**Task details**: Each line in the records below that has the word "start" should be copied.

**Information given**:
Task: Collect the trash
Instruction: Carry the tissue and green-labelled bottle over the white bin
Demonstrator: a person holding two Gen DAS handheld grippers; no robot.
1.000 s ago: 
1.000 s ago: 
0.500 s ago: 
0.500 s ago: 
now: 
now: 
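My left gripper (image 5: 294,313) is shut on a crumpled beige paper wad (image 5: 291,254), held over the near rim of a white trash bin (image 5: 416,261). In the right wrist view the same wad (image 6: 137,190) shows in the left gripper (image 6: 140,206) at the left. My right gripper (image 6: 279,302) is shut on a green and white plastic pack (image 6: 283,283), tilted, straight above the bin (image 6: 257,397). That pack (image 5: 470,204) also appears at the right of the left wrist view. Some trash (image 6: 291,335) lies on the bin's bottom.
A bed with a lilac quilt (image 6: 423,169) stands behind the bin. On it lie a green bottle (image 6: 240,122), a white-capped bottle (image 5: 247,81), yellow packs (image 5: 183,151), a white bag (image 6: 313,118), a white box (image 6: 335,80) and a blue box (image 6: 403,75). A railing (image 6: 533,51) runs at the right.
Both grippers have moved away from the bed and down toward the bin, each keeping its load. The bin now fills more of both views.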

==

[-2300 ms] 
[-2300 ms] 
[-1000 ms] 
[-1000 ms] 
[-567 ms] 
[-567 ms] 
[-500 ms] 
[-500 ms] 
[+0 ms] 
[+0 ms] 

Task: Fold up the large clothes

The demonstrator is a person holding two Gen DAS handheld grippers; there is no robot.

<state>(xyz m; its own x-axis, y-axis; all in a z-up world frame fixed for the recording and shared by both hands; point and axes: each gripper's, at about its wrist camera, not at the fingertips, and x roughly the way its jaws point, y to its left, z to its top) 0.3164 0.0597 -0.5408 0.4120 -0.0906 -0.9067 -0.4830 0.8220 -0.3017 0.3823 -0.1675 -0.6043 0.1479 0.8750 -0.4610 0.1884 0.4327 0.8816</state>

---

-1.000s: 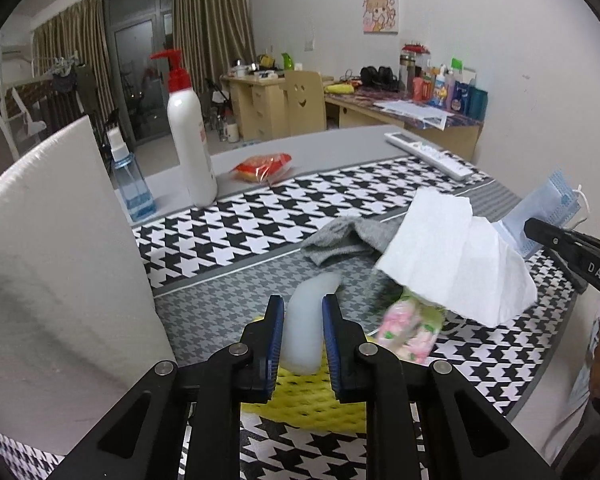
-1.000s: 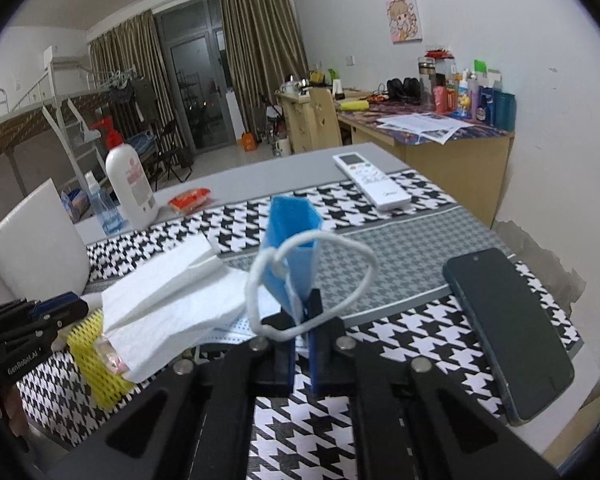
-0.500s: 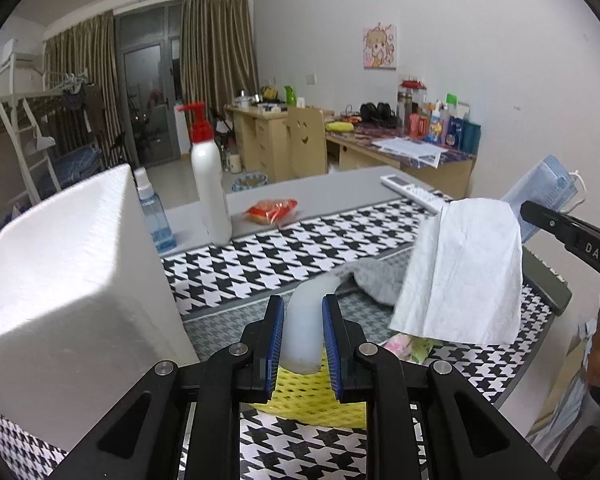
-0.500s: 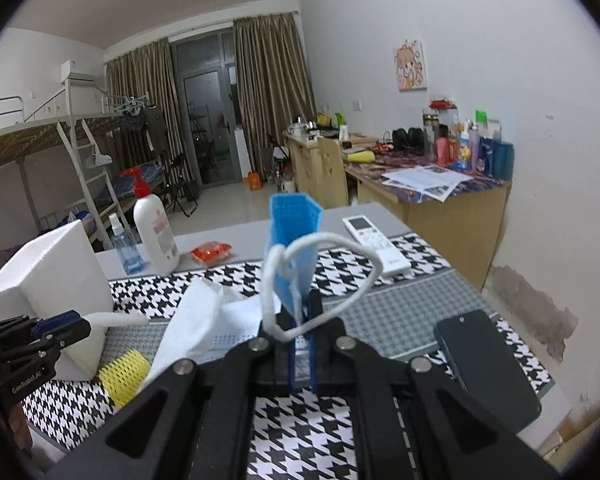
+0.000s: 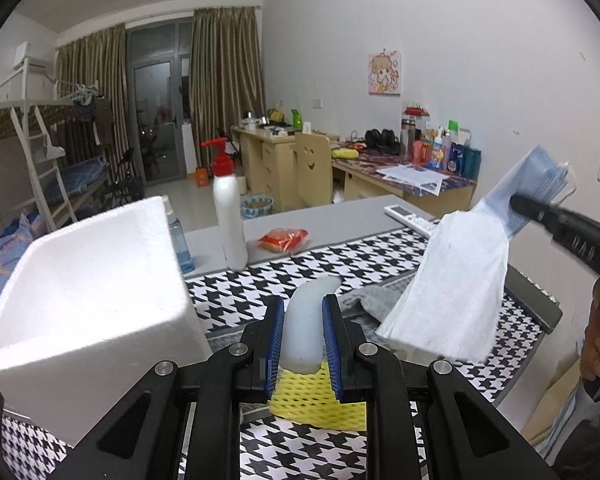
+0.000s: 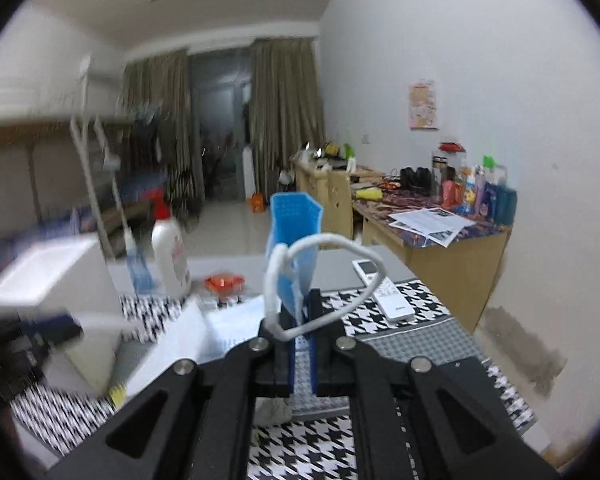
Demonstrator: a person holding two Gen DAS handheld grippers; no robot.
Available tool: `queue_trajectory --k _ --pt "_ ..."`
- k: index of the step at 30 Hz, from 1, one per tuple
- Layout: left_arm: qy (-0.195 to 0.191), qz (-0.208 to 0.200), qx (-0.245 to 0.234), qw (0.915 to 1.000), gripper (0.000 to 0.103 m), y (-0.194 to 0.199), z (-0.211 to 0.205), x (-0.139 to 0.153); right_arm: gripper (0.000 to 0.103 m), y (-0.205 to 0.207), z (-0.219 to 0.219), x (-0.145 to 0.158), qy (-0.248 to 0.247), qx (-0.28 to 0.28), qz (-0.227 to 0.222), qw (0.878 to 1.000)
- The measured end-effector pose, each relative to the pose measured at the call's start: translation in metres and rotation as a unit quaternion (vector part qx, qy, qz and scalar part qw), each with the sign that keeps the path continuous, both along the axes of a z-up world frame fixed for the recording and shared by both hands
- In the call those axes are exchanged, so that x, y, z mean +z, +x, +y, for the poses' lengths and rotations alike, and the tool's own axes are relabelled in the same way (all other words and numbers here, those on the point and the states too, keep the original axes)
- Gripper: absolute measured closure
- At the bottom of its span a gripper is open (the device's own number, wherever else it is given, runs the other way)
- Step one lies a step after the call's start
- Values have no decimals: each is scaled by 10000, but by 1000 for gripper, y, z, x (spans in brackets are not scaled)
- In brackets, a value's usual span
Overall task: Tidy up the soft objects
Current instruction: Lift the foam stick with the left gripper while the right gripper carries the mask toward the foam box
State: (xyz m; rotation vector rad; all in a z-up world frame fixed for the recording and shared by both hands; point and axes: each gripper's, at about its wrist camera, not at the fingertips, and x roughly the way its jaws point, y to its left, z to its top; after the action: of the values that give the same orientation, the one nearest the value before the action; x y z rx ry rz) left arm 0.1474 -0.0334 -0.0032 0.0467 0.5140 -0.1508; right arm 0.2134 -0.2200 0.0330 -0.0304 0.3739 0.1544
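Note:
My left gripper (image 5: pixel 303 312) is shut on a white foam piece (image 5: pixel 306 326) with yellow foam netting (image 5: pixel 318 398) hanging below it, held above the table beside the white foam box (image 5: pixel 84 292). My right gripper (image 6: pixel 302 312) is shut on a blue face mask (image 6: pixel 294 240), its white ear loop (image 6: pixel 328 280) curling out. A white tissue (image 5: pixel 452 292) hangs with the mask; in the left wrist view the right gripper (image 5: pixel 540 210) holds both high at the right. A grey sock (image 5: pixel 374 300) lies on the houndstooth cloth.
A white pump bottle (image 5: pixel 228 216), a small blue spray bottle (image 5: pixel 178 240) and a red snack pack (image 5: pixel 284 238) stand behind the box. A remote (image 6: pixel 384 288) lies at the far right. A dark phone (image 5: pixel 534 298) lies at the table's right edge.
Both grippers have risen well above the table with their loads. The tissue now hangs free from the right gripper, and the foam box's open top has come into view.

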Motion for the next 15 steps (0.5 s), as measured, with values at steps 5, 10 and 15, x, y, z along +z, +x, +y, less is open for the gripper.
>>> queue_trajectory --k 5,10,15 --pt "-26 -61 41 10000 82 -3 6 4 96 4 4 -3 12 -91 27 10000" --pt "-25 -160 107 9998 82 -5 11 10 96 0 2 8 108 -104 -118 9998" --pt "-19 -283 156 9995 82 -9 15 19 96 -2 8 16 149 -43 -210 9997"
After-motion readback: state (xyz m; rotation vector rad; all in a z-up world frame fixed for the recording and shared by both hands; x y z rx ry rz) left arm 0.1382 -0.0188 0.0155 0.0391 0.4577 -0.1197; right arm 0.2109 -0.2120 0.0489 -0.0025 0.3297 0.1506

**Finished exercise**:
- The measured end-effector pose, each relative to the pose measured at the call's start: translation in metres and rotation as a unit quaternion (vector part qx, qy, qz and scalar part qw), each with the sign that keeps the path continuous, both along the axes of a z-up world frame fixed for the recording and shared by both hands
- Step one lies a step after the call's start

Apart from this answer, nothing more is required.